In his second year, the forward had racked up double-figures in his past three games in what is regarded the best junior college team in the country.

Akuei has paved his way from junior college to the University of West Florida Argonauts. Lamonato graduated from Saginaw Valley State University with an international finance degree.

A proud Red Roo owner, coach and mentor James Kerr says Jok and Gai were “going to another level” as they pitched themselves for potentially senior college scholarships.

“They’re doing amazing right now. Better than you could have imagined.

“There will be a lot of eyes on them. They do two years at ‘juco’ (junior college), and they’ve got to hope for a (college) team to pick them up.

“That’s the pressure.”

It’s taken some sacrifice, saving up in advance for flights, visas and accommodation in the US. Then when they got the call up, they left behind their families and livelihoods to chase their dreams.

“You’re not earning so you’re putting the family in a bit of a quagmire,” Kerr says.

“You’ve got to be fully motivated or you’re not going to do it.”

The players had not been aided by the Australian basketball system, according to Kerr.

Good players have to “pay to play” at the state’s highest levels, meaning talented players like Jok and Gai weren’t being identified by Basketball Victoria, Kerr says.

“If you don’t pay, you don’t play.”

In contrast, the US system attracts and pays for scholarship winners’ sports and academic journeys.

“What are you getting for playing rep ball in Australia? You’re paying registration and the cost of getting to training three nights a week sometimes for a club far away across the city.

“What are you getting out of it? You’re not getting an education, you’re not getting a chance to play for a US college.
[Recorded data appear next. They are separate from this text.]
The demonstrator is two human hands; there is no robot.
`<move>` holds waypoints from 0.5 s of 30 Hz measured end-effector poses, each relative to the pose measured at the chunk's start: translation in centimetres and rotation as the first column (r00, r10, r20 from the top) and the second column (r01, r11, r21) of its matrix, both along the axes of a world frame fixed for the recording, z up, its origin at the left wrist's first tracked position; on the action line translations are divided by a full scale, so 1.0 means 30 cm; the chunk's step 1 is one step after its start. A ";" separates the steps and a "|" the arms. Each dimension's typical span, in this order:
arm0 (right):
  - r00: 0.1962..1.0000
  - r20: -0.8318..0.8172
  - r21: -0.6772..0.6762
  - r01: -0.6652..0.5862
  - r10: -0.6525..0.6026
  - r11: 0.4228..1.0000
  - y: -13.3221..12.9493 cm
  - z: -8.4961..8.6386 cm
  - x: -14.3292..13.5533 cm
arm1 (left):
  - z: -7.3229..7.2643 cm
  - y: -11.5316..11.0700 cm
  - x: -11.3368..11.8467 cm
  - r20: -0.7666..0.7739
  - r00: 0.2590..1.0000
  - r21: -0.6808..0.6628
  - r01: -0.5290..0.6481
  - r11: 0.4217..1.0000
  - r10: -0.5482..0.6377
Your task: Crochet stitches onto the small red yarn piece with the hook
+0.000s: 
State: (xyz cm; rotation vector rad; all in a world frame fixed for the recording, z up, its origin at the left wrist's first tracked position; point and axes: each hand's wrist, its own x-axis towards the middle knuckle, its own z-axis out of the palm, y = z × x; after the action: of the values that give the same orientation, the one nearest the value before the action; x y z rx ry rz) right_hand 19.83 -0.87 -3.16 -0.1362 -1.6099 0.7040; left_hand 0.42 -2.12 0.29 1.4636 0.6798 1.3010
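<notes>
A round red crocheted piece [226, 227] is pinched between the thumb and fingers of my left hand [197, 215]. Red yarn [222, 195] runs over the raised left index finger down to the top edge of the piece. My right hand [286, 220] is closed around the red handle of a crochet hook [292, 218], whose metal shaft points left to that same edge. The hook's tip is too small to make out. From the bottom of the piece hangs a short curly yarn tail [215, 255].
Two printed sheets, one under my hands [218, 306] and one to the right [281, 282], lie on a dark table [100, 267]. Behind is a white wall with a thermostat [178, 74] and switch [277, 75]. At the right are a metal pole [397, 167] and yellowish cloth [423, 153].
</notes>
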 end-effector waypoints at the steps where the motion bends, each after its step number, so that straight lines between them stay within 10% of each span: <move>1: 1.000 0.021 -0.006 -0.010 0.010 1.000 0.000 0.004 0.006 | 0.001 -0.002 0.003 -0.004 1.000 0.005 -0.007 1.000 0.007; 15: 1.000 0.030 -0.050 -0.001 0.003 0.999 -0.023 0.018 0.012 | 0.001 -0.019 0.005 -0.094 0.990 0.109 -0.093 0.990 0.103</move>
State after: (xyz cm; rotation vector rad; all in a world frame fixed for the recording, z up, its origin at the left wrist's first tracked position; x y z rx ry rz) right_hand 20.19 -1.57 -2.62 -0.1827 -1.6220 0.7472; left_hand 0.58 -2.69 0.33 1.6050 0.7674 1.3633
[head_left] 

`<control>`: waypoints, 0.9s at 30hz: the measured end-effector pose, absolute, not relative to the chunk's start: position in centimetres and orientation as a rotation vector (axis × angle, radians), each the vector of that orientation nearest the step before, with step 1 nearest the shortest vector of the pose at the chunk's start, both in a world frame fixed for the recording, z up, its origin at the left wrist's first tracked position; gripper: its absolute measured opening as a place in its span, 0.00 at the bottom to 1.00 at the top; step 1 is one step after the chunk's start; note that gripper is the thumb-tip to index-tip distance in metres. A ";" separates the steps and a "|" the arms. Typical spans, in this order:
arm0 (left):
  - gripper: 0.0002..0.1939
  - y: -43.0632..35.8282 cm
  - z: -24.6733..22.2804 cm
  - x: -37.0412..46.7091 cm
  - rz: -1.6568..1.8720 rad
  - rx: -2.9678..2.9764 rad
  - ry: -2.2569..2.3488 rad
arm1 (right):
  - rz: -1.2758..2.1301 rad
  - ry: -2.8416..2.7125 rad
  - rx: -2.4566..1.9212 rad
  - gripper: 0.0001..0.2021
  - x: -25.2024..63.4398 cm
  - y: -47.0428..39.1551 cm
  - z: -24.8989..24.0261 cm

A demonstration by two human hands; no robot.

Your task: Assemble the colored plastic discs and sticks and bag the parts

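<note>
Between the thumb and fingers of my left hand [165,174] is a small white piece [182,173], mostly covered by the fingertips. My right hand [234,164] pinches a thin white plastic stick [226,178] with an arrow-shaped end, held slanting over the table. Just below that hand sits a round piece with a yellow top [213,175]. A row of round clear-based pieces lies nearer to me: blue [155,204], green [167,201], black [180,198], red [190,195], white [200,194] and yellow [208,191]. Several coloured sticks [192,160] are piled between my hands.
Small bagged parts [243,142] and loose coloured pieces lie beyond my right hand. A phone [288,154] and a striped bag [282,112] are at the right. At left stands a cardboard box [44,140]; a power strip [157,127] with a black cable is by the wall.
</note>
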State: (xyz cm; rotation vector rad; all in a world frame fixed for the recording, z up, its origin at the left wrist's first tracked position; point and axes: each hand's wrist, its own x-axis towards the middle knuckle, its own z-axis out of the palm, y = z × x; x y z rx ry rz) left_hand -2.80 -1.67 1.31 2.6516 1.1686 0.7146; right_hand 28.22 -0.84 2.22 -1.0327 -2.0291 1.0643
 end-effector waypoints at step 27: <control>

“It’s a slim chance. I’d say there’s less than 200 Australian kids get scholarships in America.”

Meanwhile back in Australia, a Red Roo men’s side defeated RMIT Redbacks in a thrilling overtime final at the Ballarat Senior Basketball Tournament.

It was the first time a Sudanese-Australian team had won the 58-year-old tournament.

It comes on top of winning a recent AAU Australia Summer Series national tournament at Dandenong – its first hit-out after not playing for eight months due to Covid lockdown.

Kerr is a big fan of AAU Australia, which is providing an affordable US college pathway for Australian talent like Jok.

Jok himself credits Kerr for helping get him known. “It was hard. My name wasn’t out there because I wasn’t playing at (Victorian) state level.

“When I came to Red Roo in 2015, he told me to stay committed and keep doing it over time.”